# [Work required]
Exact reproductions of all the entries, please, and no pictures.

# [Provided entries]
▼
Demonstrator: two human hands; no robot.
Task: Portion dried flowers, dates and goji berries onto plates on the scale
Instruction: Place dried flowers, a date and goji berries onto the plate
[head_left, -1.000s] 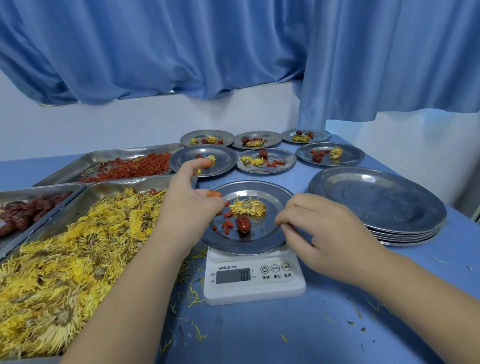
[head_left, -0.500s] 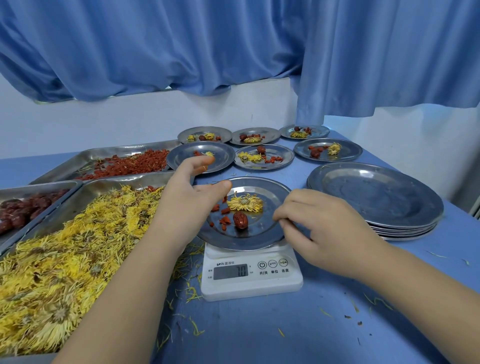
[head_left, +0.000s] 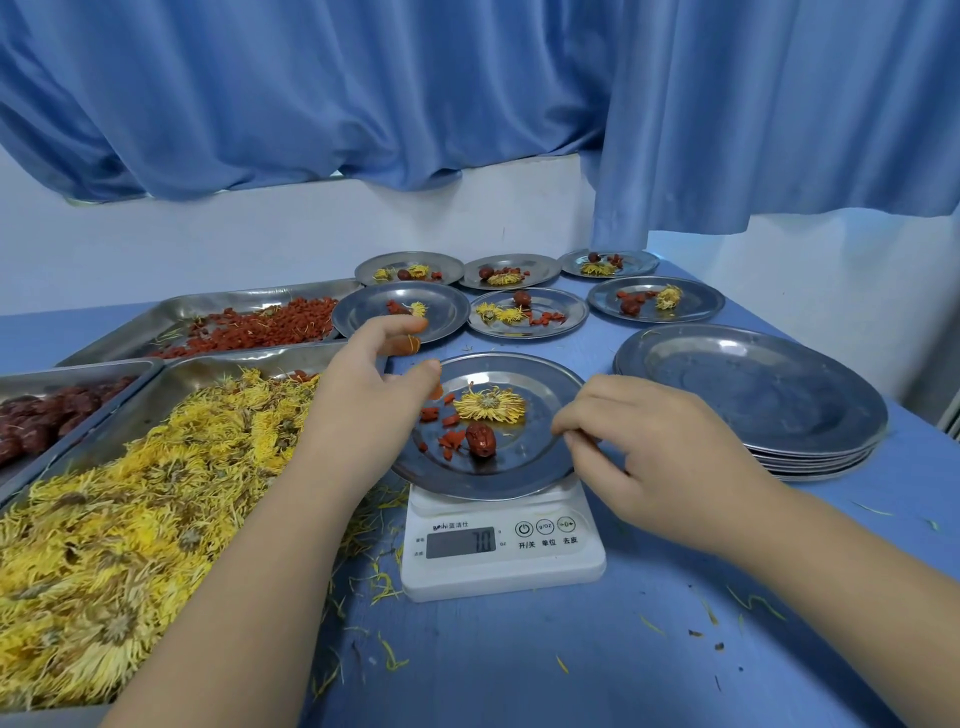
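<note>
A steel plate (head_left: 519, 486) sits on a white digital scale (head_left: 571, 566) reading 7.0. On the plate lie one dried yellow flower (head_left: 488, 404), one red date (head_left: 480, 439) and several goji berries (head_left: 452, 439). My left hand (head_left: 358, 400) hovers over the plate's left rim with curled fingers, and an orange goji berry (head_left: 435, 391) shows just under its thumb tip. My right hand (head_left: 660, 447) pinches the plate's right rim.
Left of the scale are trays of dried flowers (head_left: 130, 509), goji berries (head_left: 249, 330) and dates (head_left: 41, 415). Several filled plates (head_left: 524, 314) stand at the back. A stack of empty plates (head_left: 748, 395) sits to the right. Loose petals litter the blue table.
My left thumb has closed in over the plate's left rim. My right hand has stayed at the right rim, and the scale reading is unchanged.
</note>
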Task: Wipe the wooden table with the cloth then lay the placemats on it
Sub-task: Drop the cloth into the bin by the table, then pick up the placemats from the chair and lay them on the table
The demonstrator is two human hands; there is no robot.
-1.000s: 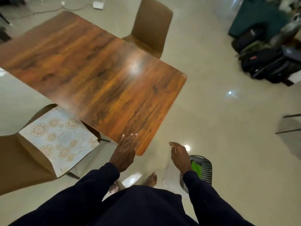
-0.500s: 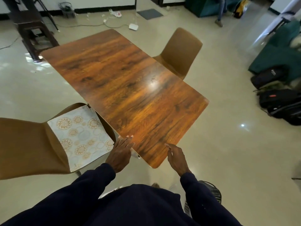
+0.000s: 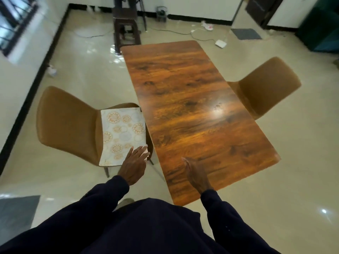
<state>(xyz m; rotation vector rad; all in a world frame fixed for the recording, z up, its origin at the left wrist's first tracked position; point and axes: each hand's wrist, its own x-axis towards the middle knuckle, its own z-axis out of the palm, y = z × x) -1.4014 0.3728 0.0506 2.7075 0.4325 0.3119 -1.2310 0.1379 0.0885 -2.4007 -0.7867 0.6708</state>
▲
# [Answer]
Demonstrator: two human hands; no robot.
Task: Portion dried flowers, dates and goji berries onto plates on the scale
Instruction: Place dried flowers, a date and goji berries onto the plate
[head_left, -1.000s] 
[head_left, -0.500s] 
[head_left, +0.000s] 
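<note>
A steel plate (head_left: 519, 486) sits on a white digital scale (head_left: 571, 566) reading 7.0. On the plate lie one dried yellow flower (head_left: 488, 404), one red date (head_left: 480, 439) and several goji berries (head_left: 452, 439). My left hand (head_left: 358, 400) hovers over the plate's left rim with curled fingers, and an orange goji berry (head_left: 435, 391) shows just under its thumb tip. My right hand (head_left: 660, 447) pinches the plate's right rim.
Left of the scale are trays of dried flowers (head_left: 130, 509), goji berries (head_left: 249, 330) and dates (head_left: 41, 415). Several filled plates (head_left: 524, 314) stand at the back. A stack of empty plates (head_left: 748, 395) sits to the right. Loose petals litter the blue table.
My left thumb has closed in over the plate's left rim. My right hand has stayed at the right rim, and the scale reading is unchanged.
</note>
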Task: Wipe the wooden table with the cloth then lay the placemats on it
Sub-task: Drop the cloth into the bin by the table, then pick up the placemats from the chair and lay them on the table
The demonstrator is two human hands; there is no robot.
-1.000s: 
-0.500s: 
+0.000s: 
<state>(xyz m; rotation vector rad; all in a world frame fixed for the recording, z up, its origin at the left wrist's first tracked position; point and axes: each hand's wrist, its own x-axis towards the middle knuckle, its own z-axis out of the palm, y = z × x) -1.4014 0.3728 0.0506 2.7075 0.4325 0.3119 -1.2310 0.1379 0.0885 -2.4007 -0.7867 0.6708</state>

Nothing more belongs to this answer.